Description of the task: Go through the data and copy every line in which "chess" appears.
▬▬▬▬▬▬
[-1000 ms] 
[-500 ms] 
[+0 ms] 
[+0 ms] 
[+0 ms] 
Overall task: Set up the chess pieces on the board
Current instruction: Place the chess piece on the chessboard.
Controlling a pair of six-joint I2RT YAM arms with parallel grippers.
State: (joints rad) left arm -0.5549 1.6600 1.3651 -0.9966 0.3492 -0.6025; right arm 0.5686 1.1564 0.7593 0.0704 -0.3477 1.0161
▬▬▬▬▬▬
Exercise answer:
Overall task: Set up the chess pieces on the board
Current instruction: Place the chess piece on the chessboard.

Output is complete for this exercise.